__What you have to do__. Could you return every line of the material that contains the word "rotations"?

__Records shown__.
===============
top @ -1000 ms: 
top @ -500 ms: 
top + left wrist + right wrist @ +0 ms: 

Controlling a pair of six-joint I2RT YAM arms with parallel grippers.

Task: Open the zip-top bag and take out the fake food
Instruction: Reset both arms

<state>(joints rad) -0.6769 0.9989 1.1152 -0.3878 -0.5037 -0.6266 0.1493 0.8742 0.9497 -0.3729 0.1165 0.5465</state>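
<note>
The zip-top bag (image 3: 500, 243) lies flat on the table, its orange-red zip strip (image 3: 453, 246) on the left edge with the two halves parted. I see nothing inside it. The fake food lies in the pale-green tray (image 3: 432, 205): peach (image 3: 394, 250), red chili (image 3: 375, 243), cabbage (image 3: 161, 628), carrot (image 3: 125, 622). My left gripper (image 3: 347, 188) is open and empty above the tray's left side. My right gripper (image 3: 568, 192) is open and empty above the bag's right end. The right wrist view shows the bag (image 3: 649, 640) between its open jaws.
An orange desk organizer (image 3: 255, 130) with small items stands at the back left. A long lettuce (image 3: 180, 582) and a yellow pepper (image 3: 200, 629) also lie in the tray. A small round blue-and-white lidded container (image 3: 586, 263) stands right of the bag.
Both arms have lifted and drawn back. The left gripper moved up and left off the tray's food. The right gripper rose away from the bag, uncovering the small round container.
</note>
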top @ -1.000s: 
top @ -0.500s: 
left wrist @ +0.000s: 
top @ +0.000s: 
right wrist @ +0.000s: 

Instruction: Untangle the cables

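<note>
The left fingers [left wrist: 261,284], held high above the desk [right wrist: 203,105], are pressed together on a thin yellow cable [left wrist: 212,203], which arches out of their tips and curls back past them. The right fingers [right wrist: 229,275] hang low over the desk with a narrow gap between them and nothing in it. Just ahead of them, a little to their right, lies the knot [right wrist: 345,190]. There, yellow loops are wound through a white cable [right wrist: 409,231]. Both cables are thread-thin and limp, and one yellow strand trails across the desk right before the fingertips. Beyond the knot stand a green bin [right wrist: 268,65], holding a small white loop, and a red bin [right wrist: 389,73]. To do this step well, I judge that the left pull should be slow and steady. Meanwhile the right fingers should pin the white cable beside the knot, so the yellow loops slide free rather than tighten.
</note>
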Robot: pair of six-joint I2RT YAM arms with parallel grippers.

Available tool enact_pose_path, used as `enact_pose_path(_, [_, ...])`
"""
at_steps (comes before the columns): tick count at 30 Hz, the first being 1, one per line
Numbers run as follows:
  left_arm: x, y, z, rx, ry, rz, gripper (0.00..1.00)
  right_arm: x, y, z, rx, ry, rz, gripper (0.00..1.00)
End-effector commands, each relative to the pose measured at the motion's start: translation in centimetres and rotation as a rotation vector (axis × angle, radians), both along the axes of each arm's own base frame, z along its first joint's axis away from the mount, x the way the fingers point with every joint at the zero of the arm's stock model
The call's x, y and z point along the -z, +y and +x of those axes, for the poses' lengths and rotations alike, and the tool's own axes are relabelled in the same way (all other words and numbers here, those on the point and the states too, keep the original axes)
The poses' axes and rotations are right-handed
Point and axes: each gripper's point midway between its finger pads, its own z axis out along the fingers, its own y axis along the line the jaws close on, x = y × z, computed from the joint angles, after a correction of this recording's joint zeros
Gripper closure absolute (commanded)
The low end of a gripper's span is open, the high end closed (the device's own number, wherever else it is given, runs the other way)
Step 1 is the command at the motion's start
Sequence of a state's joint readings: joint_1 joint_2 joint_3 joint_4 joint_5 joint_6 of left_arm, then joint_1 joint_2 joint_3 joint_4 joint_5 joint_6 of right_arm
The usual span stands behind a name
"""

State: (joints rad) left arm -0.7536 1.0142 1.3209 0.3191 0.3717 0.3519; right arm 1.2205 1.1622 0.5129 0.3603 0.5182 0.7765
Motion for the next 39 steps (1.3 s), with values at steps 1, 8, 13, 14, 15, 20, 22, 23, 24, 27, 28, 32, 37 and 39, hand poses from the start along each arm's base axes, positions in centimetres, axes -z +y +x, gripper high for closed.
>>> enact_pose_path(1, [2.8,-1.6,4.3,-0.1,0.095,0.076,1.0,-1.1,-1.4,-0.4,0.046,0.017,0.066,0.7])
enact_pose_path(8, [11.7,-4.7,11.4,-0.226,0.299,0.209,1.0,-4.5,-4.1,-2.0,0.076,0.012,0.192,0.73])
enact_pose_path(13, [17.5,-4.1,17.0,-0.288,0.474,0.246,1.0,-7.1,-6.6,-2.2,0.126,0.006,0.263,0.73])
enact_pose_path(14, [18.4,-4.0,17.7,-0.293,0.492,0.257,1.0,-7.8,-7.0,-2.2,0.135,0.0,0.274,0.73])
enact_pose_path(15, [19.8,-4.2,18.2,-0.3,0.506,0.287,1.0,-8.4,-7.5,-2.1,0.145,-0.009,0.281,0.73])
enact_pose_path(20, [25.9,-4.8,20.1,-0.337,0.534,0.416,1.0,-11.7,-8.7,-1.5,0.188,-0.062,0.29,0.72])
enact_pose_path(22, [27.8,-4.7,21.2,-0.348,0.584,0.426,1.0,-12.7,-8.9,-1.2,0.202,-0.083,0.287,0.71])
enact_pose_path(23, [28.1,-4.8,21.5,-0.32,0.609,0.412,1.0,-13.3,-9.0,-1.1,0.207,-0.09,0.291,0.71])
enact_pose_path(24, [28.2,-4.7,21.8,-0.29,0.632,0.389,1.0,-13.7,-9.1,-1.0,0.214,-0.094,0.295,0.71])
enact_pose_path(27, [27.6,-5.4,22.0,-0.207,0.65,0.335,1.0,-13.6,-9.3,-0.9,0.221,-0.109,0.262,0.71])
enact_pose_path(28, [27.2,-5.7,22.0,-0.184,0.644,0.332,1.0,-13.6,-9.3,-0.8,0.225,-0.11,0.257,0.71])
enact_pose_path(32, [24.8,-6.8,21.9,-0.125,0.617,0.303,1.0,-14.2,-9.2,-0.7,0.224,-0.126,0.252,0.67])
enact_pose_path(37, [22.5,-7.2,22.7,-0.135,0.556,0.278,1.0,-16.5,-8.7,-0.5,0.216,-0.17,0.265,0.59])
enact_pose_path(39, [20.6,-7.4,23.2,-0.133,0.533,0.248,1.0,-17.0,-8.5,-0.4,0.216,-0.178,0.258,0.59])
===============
__Task response__.
The call's x, y and z point along the -z, +y and +x of those axes, for the poses' lengths and rotations alike, and the tool's own axes are relabelled in the same way (all other words and numbers here, those on the point and the states too, keep the original axes)
The poses' axes and rotations are right-handed

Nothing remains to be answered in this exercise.